In a small bowl, combine the softened salted butter with maple syrup, honey, white miso paste, vanilla, and a pinch of sea salt flakes. Mix well until everything is nicely blended. Set aside to allow the flavors to meld.
In a clean mixing bowl, add the egg whites and cream of tartar. Using an electric mixer or whisk, beat the egg whites until soft peaks form. Gradually add 3 tablespoons of caster sugar while continuing to beat until stiff peaks form.
In another bowl, whisk together the egg yolks, milk, vanilla extract, and 2 tablespoons of caster sugar until smooth and well combined.
In a separate bowl, sift together the flour and baking powder.
Gently fold the egg yolk mixture into the dry ingredients until just combined. Be careful not to overmix; you want a few lumps to remain.
Gently fold in the whipped egg whites into the batter in three additions.

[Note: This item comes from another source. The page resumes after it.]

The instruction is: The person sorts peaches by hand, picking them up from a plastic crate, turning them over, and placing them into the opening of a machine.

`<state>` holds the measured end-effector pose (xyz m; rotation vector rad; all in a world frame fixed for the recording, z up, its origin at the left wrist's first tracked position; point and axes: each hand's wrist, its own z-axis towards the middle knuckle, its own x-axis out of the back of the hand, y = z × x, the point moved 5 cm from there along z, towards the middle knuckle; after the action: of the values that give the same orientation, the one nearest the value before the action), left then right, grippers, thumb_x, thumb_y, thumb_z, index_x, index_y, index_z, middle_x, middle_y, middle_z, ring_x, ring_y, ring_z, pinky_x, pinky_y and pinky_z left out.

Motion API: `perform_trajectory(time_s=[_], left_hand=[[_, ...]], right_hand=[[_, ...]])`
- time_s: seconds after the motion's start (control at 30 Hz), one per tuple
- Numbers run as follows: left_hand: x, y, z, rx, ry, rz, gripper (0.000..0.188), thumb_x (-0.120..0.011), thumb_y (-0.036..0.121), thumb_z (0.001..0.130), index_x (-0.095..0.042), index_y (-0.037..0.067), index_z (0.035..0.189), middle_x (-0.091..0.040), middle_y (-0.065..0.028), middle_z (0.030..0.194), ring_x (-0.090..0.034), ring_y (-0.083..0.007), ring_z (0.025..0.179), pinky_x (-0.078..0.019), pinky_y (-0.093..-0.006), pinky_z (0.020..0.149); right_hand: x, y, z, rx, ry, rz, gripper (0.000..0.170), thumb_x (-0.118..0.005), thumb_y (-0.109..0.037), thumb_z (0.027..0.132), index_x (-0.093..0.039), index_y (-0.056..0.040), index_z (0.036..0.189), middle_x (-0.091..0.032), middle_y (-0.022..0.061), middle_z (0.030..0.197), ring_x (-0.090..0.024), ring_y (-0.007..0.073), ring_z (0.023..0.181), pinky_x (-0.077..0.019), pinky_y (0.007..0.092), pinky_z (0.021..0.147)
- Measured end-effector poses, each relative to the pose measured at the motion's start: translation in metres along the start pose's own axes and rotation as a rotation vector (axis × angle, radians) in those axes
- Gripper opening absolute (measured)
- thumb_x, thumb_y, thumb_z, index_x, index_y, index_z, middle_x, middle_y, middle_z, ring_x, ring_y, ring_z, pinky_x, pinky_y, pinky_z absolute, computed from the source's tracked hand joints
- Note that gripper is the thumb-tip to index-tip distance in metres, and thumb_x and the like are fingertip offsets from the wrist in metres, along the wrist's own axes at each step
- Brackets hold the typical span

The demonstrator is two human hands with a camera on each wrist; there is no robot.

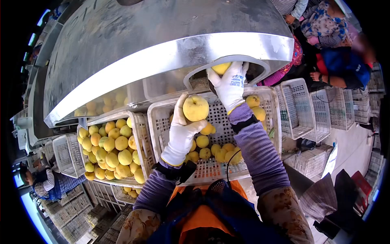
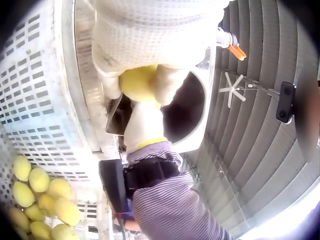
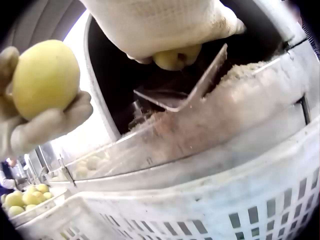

Heat a non-stick skillet over low heat and lightly oil the surface. Use a ring mold or a large spoon to pour the batter into the skillet, creating thick pancakes. Cover with a lid and cook for about 4-5 minutes on one side until they rise and develop a golden-brown color. Carefully flip and cook for another 4-5 minutes.
Once the pancakes are cooked, stack them high on a plate and serve with a generous dollop of the miso butter. Drizzle with extra maple syrup and honey for an indulgent finish.